▸ PROBLEM DETAILS:
Every line in the data below that holds "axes" should be found and copied.

▸ INPUT DATA:
********

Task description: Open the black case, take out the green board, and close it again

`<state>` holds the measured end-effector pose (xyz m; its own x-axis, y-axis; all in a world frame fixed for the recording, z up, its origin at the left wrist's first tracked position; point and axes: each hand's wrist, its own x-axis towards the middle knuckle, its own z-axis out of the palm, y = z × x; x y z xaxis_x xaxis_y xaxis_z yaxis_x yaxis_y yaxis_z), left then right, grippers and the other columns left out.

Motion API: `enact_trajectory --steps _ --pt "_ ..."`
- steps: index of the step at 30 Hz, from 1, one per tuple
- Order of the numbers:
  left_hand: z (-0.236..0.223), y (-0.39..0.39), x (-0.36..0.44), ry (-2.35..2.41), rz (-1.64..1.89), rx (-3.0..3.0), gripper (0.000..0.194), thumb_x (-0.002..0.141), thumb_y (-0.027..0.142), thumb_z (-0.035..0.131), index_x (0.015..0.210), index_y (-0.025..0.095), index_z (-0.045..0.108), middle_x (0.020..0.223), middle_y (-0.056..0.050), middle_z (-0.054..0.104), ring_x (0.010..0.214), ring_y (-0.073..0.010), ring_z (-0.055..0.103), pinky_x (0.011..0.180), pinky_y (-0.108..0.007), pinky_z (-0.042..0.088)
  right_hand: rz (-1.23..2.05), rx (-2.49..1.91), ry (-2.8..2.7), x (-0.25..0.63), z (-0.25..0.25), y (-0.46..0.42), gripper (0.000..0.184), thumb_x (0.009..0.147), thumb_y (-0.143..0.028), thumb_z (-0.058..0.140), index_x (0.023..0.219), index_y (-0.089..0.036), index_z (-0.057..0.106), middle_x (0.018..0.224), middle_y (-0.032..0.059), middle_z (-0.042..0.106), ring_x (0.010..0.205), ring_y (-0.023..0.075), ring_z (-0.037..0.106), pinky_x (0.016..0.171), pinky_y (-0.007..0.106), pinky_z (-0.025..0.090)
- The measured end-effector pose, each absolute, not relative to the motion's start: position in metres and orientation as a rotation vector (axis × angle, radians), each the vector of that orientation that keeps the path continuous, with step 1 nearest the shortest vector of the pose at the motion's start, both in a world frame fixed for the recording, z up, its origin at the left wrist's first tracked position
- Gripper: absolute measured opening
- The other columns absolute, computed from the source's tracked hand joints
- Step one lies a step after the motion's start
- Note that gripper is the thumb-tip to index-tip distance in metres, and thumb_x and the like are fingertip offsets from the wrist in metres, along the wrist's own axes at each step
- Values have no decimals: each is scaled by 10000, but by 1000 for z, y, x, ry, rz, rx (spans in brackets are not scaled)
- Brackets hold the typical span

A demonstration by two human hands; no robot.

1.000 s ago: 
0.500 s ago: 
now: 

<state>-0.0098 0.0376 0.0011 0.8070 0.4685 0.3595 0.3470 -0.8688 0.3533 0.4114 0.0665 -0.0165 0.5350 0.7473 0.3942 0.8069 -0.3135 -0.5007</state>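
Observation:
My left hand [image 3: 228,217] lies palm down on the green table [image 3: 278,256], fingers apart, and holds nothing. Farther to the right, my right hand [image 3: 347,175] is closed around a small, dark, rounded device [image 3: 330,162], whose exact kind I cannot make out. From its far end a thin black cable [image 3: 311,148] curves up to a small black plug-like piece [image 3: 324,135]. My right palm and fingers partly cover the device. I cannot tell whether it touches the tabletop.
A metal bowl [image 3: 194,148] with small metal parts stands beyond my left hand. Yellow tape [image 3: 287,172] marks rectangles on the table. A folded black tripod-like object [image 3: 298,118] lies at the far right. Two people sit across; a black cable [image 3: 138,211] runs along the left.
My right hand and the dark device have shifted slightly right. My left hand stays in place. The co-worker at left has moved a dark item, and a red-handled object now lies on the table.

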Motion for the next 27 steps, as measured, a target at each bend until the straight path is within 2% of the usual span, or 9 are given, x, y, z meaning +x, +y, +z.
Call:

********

▸ ANSWER SECTION:
`<state>` holds the measured end-effector pose (xyz m; its own x-axis, y-axis; all in a world frame fixed for the recording, z up, its origin at the left wrist's first tracked position; point and axes: each hand's wrist, its own x-axis towards the middle knuckle, its own z-axis out of the palm, y = z × x; x y z xaxis_x xaxis_y xaxis_z yaxis_x yaxis_y yaxis_z), left then right, grippers and the other columns left out.
- Note that gripper is the thumb-tip to index-tip distance in metres, and thumb_x and the like are fingertip offsets from the wrist in metres, along the wrist's own axes at each step

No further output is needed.